From bb32d4ec3141333df26fcdaee0c3c08e41b7b249 Mon Sep 17 00:00:00 2001
From: Koratahiu <haidermontage191@gmail.com>
Date: Thu, 2 Oct 2025 00:59:07 +0300
Subject: [PATCH 10/10] feat: Add Epsilon Scaling node for exposure bias
 correction (#10132)

---
 comfy_extras/nodes_eps.py | 60 +++++++++++++++++++++++++++++++++++++++
 nodes.py                  |  1 +
 2 files changed, 61 insertions(+)
 create mode 100644 comfy_extras/nodes_eps.py

diff --git a/comfy_extras/nodes_eps.py b/comfy_extras/nodes_eps.py
new file mode 100644
index 000000000..c8818f096
--- /dev/null
+++ b/comfy_extras/nodes_eps.py
@@ -0,0 +1,60 @@
+class EpsilonScaling:
+    """
+    Implements the Epsilon Scaling method from 'Elucidating the Exposure Bias in Diffusion Models'
+    (https://arxiv.org/abs/2308.15321v6).
+
+    This method mitigates exposure bias by scaling the predicted noise during sampling,
+    which can significantly improve sample quality. This implementation uses the "uniform schedule"

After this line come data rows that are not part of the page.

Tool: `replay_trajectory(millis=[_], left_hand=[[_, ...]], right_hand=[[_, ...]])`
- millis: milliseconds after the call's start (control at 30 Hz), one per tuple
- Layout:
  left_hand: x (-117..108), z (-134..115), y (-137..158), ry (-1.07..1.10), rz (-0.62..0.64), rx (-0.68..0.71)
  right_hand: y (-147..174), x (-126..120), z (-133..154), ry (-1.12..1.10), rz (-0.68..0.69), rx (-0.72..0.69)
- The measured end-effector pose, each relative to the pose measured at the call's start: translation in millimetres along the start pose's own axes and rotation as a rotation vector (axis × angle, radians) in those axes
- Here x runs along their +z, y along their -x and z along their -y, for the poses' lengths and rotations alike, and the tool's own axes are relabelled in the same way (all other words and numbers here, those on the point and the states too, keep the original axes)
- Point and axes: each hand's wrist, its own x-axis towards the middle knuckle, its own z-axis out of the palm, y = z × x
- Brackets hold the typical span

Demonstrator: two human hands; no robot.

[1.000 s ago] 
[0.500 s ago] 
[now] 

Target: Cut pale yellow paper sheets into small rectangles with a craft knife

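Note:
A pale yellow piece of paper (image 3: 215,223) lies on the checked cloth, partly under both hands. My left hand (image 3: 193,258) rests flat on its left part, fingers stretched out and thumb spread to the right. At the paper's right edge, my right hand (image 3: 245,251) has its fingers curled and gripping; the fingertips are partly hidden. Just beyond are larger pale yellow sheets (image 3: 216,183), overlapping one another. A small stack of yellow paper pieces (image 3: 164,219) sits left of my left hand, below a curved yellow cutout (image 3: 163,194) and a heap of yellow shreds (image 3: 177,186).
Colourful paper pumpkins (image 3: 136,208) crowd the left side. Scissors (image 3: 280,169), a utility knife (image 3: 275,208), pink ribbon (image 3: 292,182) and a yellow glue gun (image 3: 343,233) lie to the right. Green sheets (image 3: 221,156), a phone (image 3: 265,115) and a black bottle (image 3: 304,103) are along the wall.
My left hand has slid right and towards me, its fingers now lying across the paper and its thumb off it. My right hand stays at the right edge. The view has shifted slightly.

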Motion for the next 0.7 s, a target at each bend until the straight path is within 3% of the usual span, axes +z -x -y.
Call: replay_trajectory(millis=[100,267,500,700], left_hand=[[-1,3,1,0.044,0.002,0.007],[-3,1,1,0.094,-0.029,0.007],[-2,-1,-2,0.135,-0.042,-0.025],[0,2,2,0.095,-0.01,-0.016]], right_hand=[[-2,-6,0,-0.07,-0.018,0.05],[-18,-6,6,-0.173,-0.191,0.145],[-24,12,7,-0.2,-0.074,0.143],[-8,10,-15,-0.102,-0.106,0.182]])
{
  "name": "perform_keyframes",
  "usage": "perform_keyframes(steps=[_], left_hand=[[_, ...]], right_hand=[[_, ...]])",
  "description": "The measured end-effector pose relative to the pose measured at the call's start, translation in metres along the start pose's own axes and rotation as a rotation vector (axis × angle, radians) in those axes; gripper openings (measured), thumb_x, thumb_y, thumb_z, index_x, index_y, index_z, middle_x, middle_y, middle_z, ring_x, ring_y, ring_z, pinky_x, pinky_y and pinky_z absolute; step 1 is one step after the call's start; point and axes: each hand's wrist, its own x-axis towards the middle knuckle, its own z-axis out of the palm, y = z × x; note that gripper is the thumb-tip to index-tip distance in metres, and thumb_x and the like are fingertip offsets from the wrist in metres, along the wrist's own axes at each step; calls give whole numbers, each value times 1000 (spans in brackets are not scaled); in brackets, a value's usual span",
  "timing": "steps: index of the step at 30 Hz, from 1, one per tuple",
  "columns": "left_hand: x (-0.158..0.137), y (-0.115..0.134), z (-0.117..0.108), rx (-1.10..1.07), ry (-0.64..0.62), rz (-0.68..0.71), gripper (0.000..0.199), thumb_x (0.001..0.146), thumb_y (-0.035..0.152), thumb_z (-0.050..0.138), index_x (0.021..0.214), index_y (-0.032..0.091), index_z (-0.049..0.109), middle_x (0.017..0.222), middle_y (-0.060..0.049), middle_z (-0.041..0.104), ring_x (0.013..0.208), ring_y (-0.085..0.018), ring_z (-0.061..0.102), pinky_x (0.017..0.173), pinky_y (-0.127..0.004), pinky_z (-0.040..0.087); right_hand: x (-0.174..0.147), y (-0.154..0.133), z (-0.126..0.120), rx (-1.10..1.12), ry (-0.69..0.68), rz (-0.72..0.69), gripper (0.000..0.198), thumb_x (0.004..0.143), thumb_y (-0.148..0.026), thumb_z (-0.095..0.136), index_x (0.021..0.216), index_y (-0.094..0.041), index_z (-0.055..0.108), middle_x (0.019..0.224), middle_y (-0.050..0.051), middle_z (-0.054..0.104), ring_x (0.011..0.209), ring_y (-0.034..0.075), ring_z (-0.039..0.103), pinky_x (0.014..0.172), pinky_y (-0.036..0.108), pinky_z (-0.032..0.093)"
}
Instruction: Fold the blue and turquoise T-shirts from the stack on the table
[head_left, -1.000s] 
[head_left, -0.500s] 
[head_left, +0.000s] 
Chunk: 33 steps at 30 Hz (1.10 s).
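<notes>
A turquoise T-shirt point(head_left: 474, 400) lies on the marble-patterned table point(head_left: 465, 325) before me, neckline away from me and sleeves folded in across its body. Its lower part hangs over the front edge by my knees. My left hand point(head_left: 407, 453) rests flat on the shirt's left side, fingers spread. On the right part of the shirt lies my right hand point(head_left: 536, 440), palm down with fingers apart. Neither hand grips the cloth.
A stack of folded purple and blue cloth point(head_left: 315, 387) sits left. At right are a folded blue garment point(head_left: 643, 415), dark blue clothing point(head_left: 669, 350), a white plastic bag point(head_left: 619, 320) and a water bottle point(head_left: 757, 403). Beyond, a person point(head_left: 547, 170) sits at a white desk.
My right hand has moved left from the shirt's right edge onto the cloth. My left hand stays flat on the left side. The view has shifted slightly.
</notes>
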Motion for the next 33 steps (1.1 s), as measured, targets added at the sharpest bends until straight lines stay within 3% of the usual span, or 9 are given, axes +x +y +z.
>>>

+    recommended by the paper for its practicality and effectiveness.
+    """
+    @classmethod
+    def INPUT_TYPES(s):
+        return {
+            "required": {
+                "model": ("MODEL",),
+                "scaling_factor": ("FLOAT", {
+                    "default": 1.005,
+                    "min": 0.5,
+                    "max": 1.5,
+                    "step": 0.001,
+                    "display": "number"
+                }),
+            }
+        }
+
+    RETURN_TYPES = ("MODEL",)
+    FUNCTION = "patch"
+
+    CATEGORY = "model_patches/unet"
+
+    def patch(self, model, scaling_factor):
+        # Prevent division by zero, though the UI's min value should prevent this.
+        if scaling_factor == 0:
+            scaling_factor = 1e-9
+
+        def epsilon_scaling_function(args):
+            """
+            This function is applied after the CFG guidance has been calculated.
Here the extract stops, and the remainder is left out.